Em direto
Euro2024. Roménia e Países Baixos lutam por lugar nos oitavos de final

Morreu McGovern, o anti-belicista que queria ser presidente dos EUA

por RTP
CLIFF OWEN

O senador George McGovern ganhou em 1972 as primárias do Partido Democrático com um porgrama contra a guerra do Vietname e disputou a presidência a Richard Nixon. Mas, pelos padrões de qualquer dos dois grandes partidos, era um candidato presidencial atípico e, durante décadas, foi apontado como um exemplo de "esquerdista". A realidade era bem mais complexa do que esse rótulo.

Nascido em 1922, George McGovern foi piloto de um bombardeiro durante a Segunda Guerra Mundial e levou a cabo dezenas de missões de combate na frente europeia. Numa delas, o seu avião foi atingido, o artilheiro foi morto, mas McGovern conseguiu aterrar precariamente numa ilha do Adriático. Foi condecorado pela proeza.

Ao regressar doutorou-se em História, foi professor na Northwestern University e acabou por dedicar-se à política, ao ser eleito senador em 1962. Em 1968, quando o candidato presidencial democrático, Robert Kennedy, foi assassinado, disputou pela primeira vez a nomeação pelo partido, mas perdeu a partida para Hubert Humphrey. Em 1972 voltou à carga e ganhou, enfim, as primárias.
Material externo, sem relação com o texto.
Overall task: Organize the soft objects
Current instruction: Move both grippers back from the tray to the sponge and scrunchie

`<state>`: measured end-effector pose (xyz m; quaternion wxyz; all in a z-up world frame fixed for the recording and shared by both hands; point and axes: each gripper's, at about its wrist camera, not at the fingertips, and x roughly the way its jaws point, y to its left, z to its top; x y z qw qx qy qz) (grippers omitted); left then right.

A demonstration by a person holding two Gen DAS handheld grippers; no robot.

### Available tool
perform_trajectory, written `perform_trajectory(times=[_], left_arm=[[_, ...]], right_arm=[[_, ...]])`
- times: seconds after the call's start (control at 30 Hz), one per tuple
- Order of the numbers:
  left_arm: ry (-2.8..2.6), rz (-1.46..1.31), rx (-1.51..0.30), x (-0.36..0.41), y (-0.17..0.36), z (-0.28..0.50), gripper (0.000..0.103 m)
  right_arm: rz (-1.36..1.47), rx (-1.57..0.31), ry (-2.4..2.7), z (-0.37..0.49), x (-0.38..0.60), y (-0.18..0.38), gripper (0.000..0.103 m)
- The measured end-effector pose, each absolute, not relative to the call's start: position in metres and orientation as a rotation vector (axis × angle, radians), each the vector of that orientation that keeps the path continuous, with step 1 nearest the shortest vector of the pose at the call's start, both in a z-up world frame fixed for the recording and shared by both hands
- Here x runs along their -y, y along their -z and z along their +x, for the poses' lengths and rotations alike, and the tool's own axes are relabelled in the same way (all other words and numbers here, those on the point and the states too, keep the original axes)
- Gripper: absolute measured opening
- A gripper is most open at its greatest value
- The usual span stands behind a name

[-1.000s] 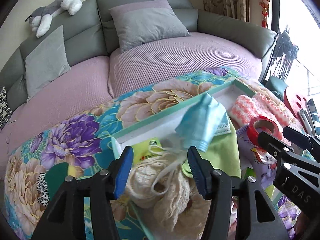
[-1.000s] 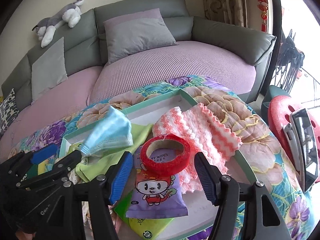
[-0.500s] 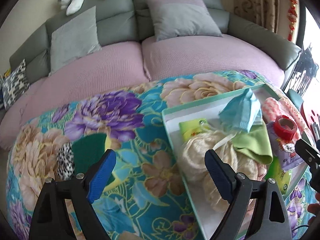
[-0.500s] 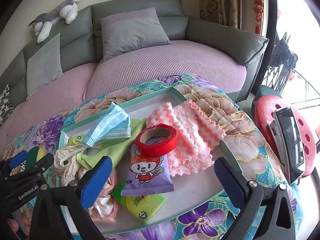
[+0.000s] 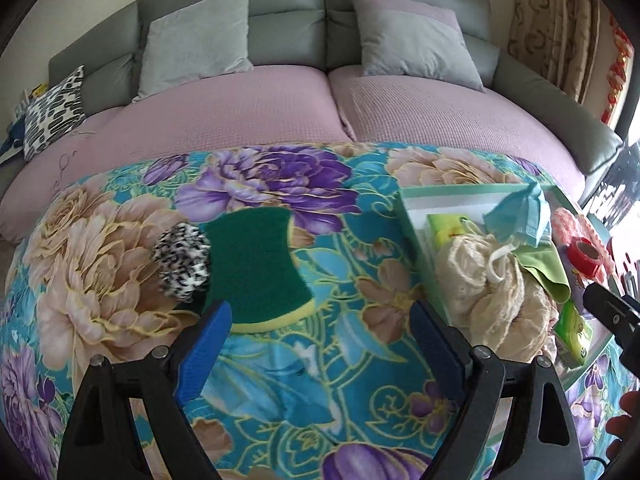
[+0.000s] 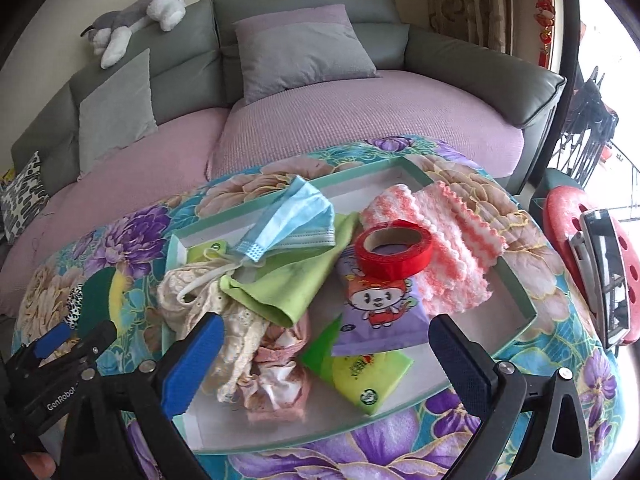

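A mint-rimmed white tray [image 6: 516, 280] on the floral table holds a blue face mask [image 6: 298, 216], a green cloth [image 6: 288, 284], cream lace [image 6: 240, 332], a pink knitted cloth [image 6: 452, 236], a red tape roll [image 6: 394, 248], a purple wipes pack [image 6: 378, 308] and a green tissue pack [image 6: 362, 376]. My right gripper [image 6: 324, 356] hangs open above the tray's near side, nothing between its fingers. My left gripper [image 5: 320, 340] is open over the bare cloth, just short of a green-and-yellow sponge [image 5: 260, 268] and a leopard-print scrunchie [image 5: 182, 260]. The tray [image 5: 412, 216] lies to its right.
The table wears a floral cloth [image 5: 120, 280]. Behind it curves a sofa with a lilac seat [image 5: 240, 116], grey cushions and a plush dog [image 6: 136, 16]. A red stool [image 6: 568, 232] with a phone on it stands right of the table.
The left gripper swung left from over the tray to the sponge and opened, leaving the mask in the tray. The right gripper opened wide and drew back; the tape roll stays on the wipes pack.
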<state>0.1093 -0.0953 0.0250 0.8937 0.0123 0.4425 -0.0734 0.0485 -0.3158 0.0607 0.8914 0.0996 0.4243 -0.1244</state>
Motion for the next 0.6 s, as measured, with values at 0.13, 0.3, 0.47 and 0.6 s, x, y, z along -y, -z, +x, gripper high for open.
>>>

A originalidade de McGovern, que o colocava para além do habitual consenso transpartidário, era a sua oposição à guerra do Vietname. Recorde-se que a escalada do envolvimento norte-americano vinha já do presidente democrático John F. Kennedy, acelerara ainda sob o seu sucessor Lyndon B. Johnson, e viria a culminar sob o presidente republicano Richard Nixon. McGovern opunha-se, assim, a Nixon mas também aos seus correligionários democratas.

A campanha de McGovern convergiu com o vasto movimento anti-guerra e envolveu alguns estreantes com futuro - entre eles o casal Clinton, então na casa dos vinte anos. Vários conselheiros de McGovern pediam-lhe que usasse intensamente na campanha o seu curriculum de piloto condecorado da Guerra Mundial, mas este recusou. Desenhava-se, com uma antecipação de quarenta anos, a mesma polémica que veio a envolver mais tarde os entusiastas da invasão do Iraque - os chamados "falcões-galinha", Bush, Cheney e outros, na sua história de vida refactários ao serviço militar no Vietname.

McGovern foi cilindrado nas urnas e Nixon pôde tomar posse para o execício do seu segundo mandato - que no entanto não levou até ao fim, devido ao escândalo Watergate. De qualquer modo, a dimensão da derrota sofrida ficou para o futuro como espantalho, sempre agitado pelos republicanos, e também pelos democratas contra qualquer veleidade de aprovar novamente algum programa anti-guerra nas primárias do partido.

McGovern também foi fazendo algum jus à sua fama de "esquerdista", opondo-se no Senado à invasão do iraque e mesmo à invasão, menos impopular, do Afeganistão.

Curiosamente, contudo, nas primárias que opuseram Hillary Clinton a Obama, os habituais apoiantes de McGovern colocaram-se ao lado de Clinton contra Obama - portanto numa posição geralmente considerada mais "à direita".

E o proprio McGovern, em entrevista concedida ao New York Times em 2005, e hoje republicada, contestava aquela fama de "esquerdista" que lhe fora criada: "Sempre me vi como um bom velho rapaz do Dakota do Sul que cresceu aqui na pradaria. O meu pai era um ministro metodista. Fui à guerra. Tenho estado sempre casado com a mesma mulher. Sou o que idealmente devia ser um americano normal e saudável".

Na mesma entrevista, McGovern atribuía a dimensão da derrota de 1972 à imagem anti-guerra da sua campanha, que sobrepujava esta outra imagem de normalidade: "Provavelmente não fizemos o suficiente para cultivar esta imagem. Estávamos mais interessados em acabar com a guerra do Vietname, e em tirar as pessoas da pobreza e em sermos justos para com as mulheres e as minorias e em salvar o meio ambiente. Era uma campanha orientada para os temas, e devíamos ter prestado mais atenção à imagem".